▶ [GIVEN MATERIAL]

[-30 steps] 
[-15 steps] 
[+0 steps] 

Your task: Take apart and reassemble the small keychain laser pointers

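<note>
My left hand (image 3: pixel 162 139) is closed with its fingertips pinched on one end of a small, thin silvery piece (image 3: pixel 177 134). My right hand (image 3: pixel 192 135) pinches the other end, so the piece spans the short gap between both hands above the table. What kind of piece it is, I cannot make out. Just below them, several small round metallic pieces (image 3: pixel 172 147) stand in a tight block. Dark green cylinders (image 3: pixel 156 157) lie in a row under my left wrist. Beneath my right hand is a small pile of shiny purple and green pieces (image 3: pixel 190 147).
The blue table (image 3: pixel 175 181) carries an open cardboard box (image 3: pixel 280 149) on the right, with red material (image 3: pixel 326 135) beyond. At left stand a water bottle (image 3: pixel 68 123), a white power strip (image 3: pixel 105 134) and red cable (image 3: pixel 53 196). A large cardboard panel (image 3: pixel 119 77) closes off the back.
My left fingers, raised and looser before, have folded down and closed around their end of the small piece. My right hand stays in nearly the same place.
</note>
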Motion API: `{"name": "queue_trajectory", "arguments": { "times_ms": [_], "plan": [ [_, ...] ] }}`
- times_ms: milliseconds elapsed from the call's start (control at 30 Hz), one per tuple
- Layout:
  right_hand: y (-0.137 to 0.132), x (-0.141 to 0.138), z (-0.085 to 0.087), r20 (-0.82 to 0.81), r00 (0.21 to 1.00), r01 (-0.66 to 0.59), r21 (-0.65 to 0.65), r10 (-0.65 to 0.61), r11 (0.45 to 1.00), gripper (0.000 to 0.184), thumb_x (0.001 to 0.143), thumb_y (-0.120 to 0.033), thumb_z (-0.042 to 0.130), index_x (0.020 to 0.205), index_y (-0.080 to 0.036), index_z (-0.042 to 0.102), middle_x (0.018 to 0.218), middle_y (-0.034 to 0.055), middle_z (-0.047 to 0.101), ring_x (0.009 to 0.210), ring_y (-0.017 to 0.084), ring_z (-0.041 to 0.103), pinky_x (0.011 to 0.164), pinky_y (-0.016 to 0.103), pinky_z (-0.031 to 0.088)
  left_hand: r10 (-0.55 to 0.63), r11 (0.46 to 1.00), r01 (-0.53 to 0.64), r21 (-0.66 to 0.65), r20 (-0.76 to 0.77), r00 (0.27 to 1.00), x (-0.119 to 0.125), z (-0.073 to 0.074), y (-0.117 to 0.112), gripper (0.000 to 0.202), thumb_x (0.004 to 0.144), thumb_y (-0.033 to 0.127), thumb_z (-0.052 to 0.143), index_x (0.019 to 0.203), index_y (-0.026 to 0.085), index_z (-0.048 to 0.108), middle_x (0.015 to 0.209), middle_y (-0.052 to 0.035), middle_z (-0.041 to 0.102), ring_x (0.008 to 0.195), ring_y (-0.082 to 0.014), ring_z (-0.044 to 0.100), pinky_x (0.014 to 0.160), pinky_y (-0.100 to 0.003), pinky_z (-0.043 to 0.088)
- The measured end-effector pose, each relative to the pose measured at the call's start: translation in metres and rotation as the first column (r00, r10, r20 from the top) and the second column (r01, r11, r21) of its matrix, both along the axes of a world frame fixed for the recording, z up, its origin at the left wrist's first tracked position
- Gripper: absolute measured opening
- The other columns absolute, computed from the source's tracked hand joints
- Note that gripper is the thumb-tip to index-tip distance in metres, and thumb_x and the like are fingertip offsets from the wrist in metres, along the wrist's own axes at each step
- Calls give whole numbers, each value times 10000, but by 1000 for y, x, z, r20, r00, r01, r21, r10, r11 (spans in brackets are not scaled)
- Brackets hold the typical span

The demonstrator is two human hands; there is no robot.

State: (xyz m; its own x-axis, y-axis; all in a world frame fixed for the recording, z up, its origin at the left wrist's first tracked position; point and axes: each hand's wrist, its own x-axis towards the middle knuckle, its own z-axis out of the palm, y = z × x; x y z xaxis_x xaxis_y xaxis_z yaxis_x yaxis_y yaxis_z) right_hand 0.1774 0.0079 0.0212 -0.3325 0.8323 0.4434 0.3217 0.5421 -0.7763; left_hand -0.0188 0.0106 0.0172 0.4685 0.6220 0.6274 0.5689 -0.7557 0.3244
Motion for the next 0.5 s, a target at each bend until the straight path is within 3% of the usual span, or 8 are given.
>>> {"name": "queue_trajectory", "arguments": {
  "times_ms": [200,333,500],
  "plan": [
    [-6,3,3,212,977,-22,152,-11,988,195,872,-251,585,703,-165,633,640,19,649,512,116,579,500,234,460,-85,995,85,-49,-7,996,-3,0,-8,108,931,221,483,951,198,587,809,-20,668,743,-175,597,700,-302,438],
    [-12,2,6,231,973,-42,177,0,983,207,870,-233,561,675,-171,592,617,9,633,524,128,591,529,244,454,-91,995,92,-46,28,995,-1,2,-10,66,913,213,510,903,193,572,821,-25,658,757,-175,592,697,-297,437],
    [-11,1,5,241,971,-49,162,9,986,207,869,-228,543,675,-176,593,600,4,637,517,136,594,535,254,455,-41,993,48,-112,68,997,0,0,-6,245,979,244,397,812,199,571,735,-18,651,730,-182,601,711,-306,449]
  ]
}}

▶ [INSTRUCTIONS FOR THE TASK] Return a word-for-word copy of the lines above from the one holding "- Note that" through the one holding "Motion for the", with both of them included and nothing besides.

▶ [ANSWER TO THE PROBLEM]
- Note that gripper is the thumb-tip to index-tip distance in metres, and thumb_x and the like are fingertip offsets from the wrist in metres, along the wrist's own axes at each step
- Calls give whole numbers, each value times 10000, but by 1000 for y, x, z, r20, r00, r01, r21, r10, r11 (spans in brackets are not scaled)
- Brackets hold the typical span

The demonstrator is two human hands; there is no robot.

State: (xyz m; its own x-axis, y-axis; all in a world frame fixed for the recording, z up, its origin at the left wrist's first tracked position; point and axes: each hand's wrist, its own x-axis towards the middle knuckle, its own z-axis out of the palm, y = z × x; x y z xaxis_x xaxis_y xaxis_z yaxis_x yaxis_y yaxis_z) right_hand 0.1774 0.0079 0.0212 -0.3325 0.8323 0.4434 0.3217 0.5421 -0.7763; left_hand -0.0188 0.0106 0.0172 0.4685 0.6220 0.6274 0.5689 -0.7557 0.3244
Motion for the next 0.5 s, a target at each bend until the straight path is within 3% of the usual span, or 8 are given.

This exercise requires no further response.